Current Postings RSS

Announcements RSS

Home :: Archive :: 1994 :: November ::
Re: Fads; Multimedia; Doubling in *Ham.*
Shakespeare Electronic Conference, Vol. 5, No. 925. Wednesday, 16 November 1994.
 
(1)     From:   John Cox <COX@HOPE.BITNET>
        Date:   Tuesday, 15 Nov 1994 09:47:56 -0500 (EST)
        Subj:   Re: SHK 5.0917  Qs: Fads
 
(2)     From:   Leslie Harris <
 This e-mail address is being protected from spambots. You need JavaScript enabled to view it
 >
        Date:   Tuesday, Nov 15 15:50:04 EST 1994
        Subj:   Shakespeare Multimedia Project
 
(3)     From:   Kila D. Burton <
 This e-mail address is being protected from spambots. You need JavaScript enabled to view it
 >
        Date:   Tuesday, 15 Nov 1994 12:50:20 -0500 (EST)
        Subj:   Re: Doubling of Hamlet
 
 
(1)----------------------------------------------------------------------------
From:           John Cox <COX@HOPE.BITNET>
Date:           Tuesday, 15 Nov 1994 09:47:56 -0500 (EST)
Subject: 5.0917  Qs: Fads
Comment:        Re: SHK 5.0917  Qs: Fads
 
Gavin Witt's question about cycles of popularity for particular plays makes me
think of R. A. Foakes's *Hamlet Versus Lear:  Cultural Politics and
Shakespeare's Art* (Cambridge UP, 1993).  Foakes deals with just two plays, but
he attempts to explain their relative popularity among critics and performers
in terms of cultural changes in the West over the last thirty years.
 
John Cox
 
(2)----------------------------------------------------------------------------
From:           Leslie Harris <
 This e-mail address is being protected from spambots. You need JavaScript enabled to view it
 >
Date:           Tuesday, Nov 15 15:50:04 EST 1994
Subject:        Shakespeare Multimedia Project
 
Hi, Folks.
 
I sent a message to a hypertext list about a multimedia project I'm doing in
my Shakespeare class, but a recent posting on this list made me realize that
fellow Shaksper-eans would be interested in the project as well.
 
The attached message explains the class assignment.  I'm having the students
use Multimedia Toolbook 3.0 to annotate a Shakespeare passage chosen from one
of the plays we've read this semester.
 
This is the first time with MMToolbook for all of us, so it's a bit of a risky
project.  If folks are interested, I can talk about how it went.
 
Leslie Harris
Susquehanna University

 This e-mail address is being protected from spambots.
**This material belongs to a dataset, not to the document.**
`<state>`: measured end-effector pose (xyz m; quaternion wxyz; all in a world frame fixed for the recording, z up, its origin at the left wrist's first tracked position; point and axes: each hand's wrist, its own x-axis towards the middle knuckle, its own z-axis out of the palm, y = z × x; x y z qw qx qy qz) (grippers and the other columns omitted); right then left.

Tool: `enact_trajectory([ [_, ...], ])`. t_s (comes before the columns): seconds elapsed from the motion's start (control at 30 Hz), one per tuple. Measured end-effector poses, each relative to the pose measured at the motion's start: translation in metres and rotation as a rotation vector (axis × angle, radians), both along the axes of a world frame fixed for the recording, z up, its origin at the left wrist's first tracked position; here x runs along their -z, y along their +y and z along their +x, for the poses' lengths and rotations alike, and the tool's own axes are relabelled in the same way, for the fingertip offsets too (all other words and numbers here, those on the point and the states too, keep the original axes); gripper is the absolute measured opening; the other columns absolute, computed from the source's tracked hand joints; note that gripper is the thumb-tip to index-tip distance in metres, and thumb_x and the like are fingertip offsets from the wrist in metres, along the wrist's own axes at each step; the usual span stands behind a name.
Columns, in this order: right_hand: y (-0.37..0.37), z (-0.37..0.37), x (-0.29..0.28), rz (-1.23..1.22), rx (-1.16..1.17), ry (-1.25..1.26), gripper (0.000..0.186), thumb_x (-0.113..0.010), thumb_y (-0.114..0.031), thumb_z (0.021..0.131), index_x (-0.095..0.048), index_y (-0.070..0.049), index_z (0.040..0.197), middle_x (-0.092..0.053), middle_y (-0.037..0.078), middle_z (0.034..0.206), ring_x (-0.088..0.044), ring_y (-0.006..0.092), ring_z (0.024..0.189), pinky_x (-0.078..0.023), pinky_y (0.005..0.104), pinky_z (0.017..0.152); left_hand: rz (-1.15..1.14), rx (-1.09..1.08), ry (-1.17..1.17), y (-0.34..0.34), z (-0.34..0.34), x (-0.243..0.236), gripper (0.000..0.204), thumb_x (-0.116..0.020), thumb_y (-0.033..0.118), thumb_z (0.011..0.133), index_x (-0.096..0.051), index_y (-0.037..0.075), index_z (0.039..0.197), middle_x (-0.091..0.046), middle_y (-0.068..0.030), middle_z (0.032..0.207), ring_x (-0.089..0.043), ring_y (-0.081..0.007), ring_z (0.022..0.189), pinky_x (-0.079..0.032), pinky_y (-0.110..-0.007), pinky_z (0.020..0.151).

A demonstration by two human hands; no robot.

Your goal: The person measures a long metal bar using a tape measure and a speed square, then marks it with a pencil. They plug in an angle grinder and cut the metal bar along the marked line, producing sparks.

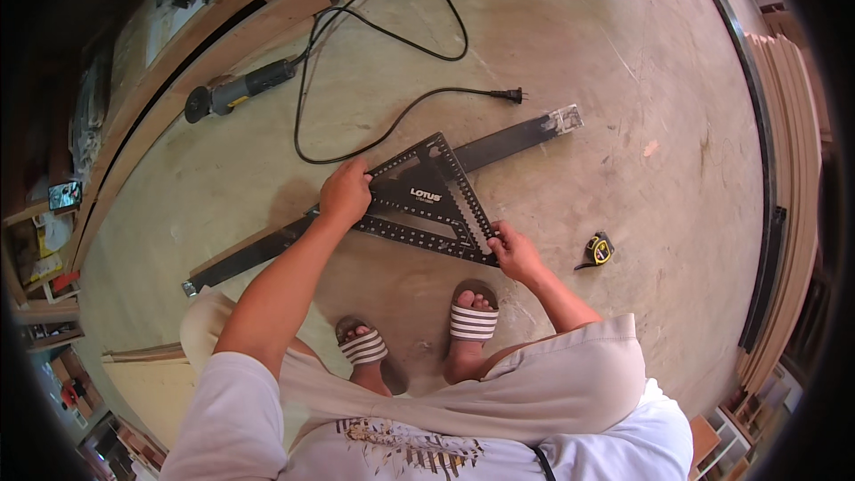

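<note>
A black triangular speed square with slots and rows of small holes lies across a long dark metal bar. My left hand is closed on the square's left side, close to the bar. The square's near right corner is pinched between the thumb and fingers of my right hand. Slanting from lower left to upper right, the bar rests on the concrete floor, and its upper right end is pale and scuffed. The square hides the bar's middle part.
Beyond my left hand lies an angle grinder, its black cord looped over the floor to a plug. A yellow and black tape measure sits right of my right hand. Stacked wooden boards line the right side; wooden shelving stands left.
</note>
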<state>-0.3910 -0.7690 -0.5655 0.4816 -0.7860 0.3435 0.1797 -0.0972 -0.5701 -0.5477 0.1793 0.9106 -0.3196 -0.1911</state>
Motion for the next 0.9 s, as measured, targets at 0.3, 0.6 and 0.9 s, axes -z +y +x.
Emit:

You need JavaScript enabled to view it
 
 
                SHAKESPEARE MULTIMEDIA PROJECT
 
 
For the final two weeks of the class, you'll be working on a Shakespeare
Multimedia Project.  You will divide up into five groups, with each group
choosing a short passage (about one computer screen in length) from one of the
plays we've read this semester. Your task will be to annotate the passage,
choosing significant words and ideas and linking them to explanatory text,
graphics, and so on. During those two weeks, you'll have the entire class
period to work on your project, but you'll also need to do some work outside
the class time.
 
The purpose of the Multimedia Project is to help you learn to read the text
closely and to situate it within its various relevant contexts.  Your group
will have to choose a passage that lends itself to annotation, and you'll have
to do research to  determine what background materials you'll want to include
in your final hypertext document.
 
Please note that this is a group project intended to foster independent
learning.  You will be collectively responsible for the successful completion
of your project.  The amount of class time available for the project is
limited, so you will be responsible as a group to divide the work evenly and to
use the time available as productively as you can.  My role will be to help you
at the various stages of the process: teaching you the basic use of the
multimedia software, answering whatever questions you might have, trouble-
shooting your projects when necessary, and serving as a liaison with the
Computer Center staff should you need additional computing resources.
 
I hope that this project will become a process of discovery for all of us, as
we learn together to incorporate new technology into the study of Shakespeare.
I also hope that you will enjoy the process, as you express yourself creatively
through this group endeavor.
 
For next Monday, you'll need to have chosen what passage you intend to annotate
(and you'll need to clear that choice with me). By the following Monday (when
your Essay 2 is due as well), you'll need to hand in a bibliography of outside
works that you will draw on in creating your hypertext document.  When you
return from the Thanksgiving Recess, I expect you to be ready to work on your
projects immediately, so that you'll be able to take full advantage of your
limited time.
 
(3)----------------------------------------------------------------------------
From:           Kila D. Burton <
 This e-mail address is being protected from spambots. You need JavaScript enabled to view it
 >
Date:           Tuesday, 15 Nov 1994 12:50:20 -0500 (EST)
Subject:        Re: Doubling of Hamlet
 
Univ. of Md College Park's "Hamlet" of two years ago double casted the ghost
and the player king.  For me it emphasized Claudius' nefarious deed.
Interesting for the actors to play with the Player King's 'resemblance" to
Hamlet's father.
 
Kila Burton
 

Other Messages In This Thread

©2011 Hardy Cook. All rights reserved.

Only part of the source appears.